Ancak binlerce kişi geride kaldı, sürekli yer değiştirme yüzünden bitkin düştüler, erzak kaynaklarına erişemeyecekleri bir yere gitmekten korktular.
Hala ayakta olan bir evin içinde, genç bir adam ölen kız kardeşinin önünde diz çöker.
Otuzlu yaşlarında gibi görünüyor.
"Tanrım, kız kardeşim, kız kardeşim," diye sesleniyor.
Sivil Savunma gönüllüleri binaların içinden ceset topluyor.
Yaralı bir adam bulurlar ve ambulansa koşarlar.
Bir hayat kurtarmaya çalışıyorlar, ama aynı zamanda kendilerini bombalanmaktan korkuyorlar.
Yerel Sivil Savunma'dan Ahmed el Kahlout, katliamda etrafına baktı.
Arkasında bir meslektaşı bir kadına kalp masajı yapmaya çalışır.
Umutsuz bir durum.
Bu el-Sayyed aile evi," diyor Ahmed.
"Bu bölgede cesetler, yırtık parçalar var...
Bu korkunç bir suç." Sokaklarda birkaç ambulans dizildi.

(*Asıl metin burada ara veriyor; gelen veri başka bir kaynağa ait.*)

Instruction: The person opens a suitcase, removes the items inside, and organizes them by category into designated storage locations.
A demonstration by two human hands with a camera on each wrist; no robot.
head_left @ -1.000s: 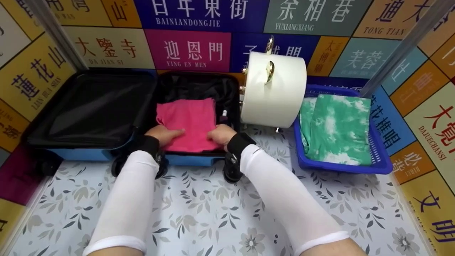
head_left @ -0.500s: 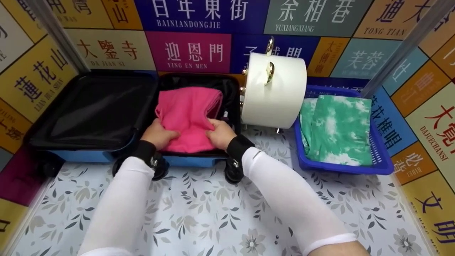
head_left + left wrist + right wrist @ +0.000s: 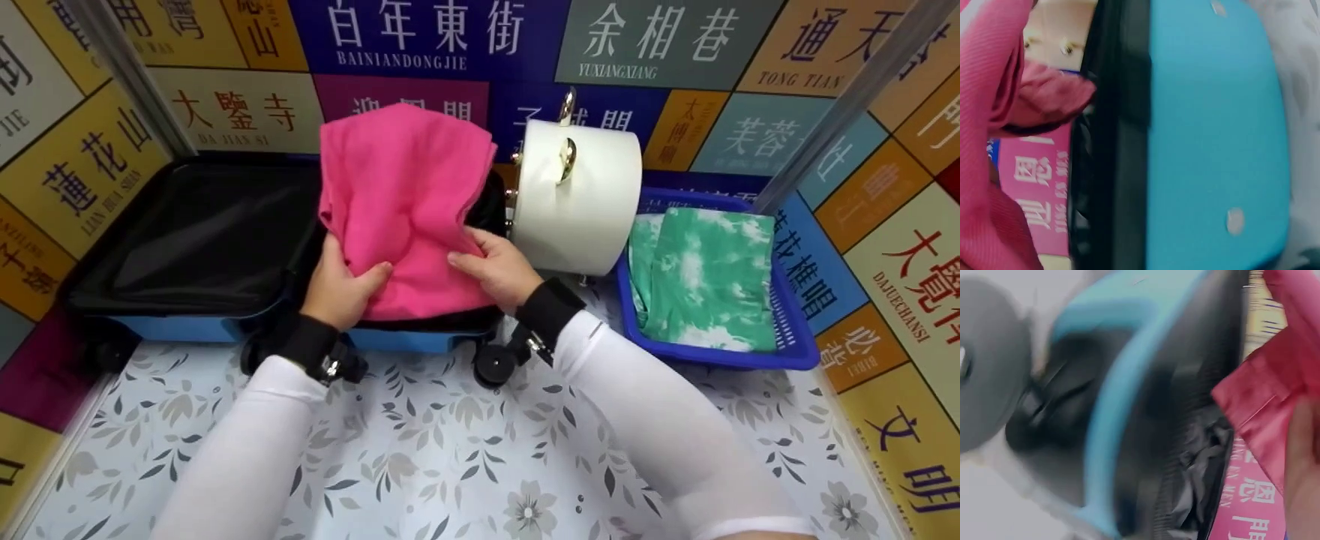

İçlerindekilerin çoğu öldü.
Cesetler yığıldı.
Her yaşta.
Küçük bir çocuğun alnından kan sızar.
Parlak renkli bir battaniyeye sarılmış bir kadın onun yanına yüklenir.
Ambulansın yanında, orta yaşlı bir adam hastane arabasında yatıyor.
Kayıpların çoğu Jabalia'nın Kamal Adwan hastanesine götürülür.
Müdürü Dr. Hüsam Ebu Safiyye, telefonla hastanesinin korkunç bir insani krizle karşı karşıya olduğunu ve İsrail'i toplu cezalandırmakla suçladığını söyledi.
Tüm dünyayı müdahale etmeye ve insanlıklarını İsrail ordusuna dayatmaya, tıbbi araçların, delegasyonların, yakıtın ve yiyeceklerin girişine izin veren insani koridorlar açmaya çağırıyoruz, böylece çocuklara, yeni doğan bebeklere ve yardıma ihtiyacı olan hastalara insani yardım hizmetleri sağlayabiliyoruz" dedi.
ABD, İsrail'i son bir ay içinde Kuzey Gazze'ye yapılan yardımların %90'ını reddetmekle veya engellemekle suçladı ve değişiklik olmadıkça silah sevkiyatlarını kesmekle tehdit etti.
İsrail, Amerikan endişelerini ciddiye aldığını ve "konuyu ele aldığını" söylüyor.
BBC de dahil olmak üzere medya kuruluşlarından uluslararası gazetecilere İsrail tarafından Gazze'ye bağımsız erişim hakkı verilmiyor.
IDF, sadece "terör hücrelerini" hedef aldığını ve Hamas'ın Jabalia'daki bir klinikten ateş ettiğini söylediği bir video yayınladığını söylüyor.
Ordu ayrıca bir tıbbi tesiste silah ve bubiytraps bulduklarını söyledi.
Videoda bir subay, yüzü bulanık, bubi tuzaklarına ve silahlara işaret ediyor ve kameraya konuşuyor: "Buradaki her şey sivil halkın, bir kliniğin içinde, sivil bir bileşiğin içinde alaycı bir sömürüsü.
Bu teröristlerin peşine düşeceğiz ve onları her köşede bulacağız." Jabalia'da, ağır hamile bir kadın bir evin dışındaki tozda oturuyor.
Sivil Savunma çalışanları gelir ve bir sedyeye binmesine yardım eder.
Babası oradadır ve ona şöyle der: "İyi olacaksın.
Sen doğuracaksın, kalbim." Sonra yakınlarda bir kabuk patlar.
Küçük grup ambulansa koşar ve kaçar.
Her gün Jabalia'da barış için yalvarıyorlar.
Yemek ve ilaç için, okulların açılması için.
Savunurlar, ama seslerinin bunu durduramayacağını bilirler.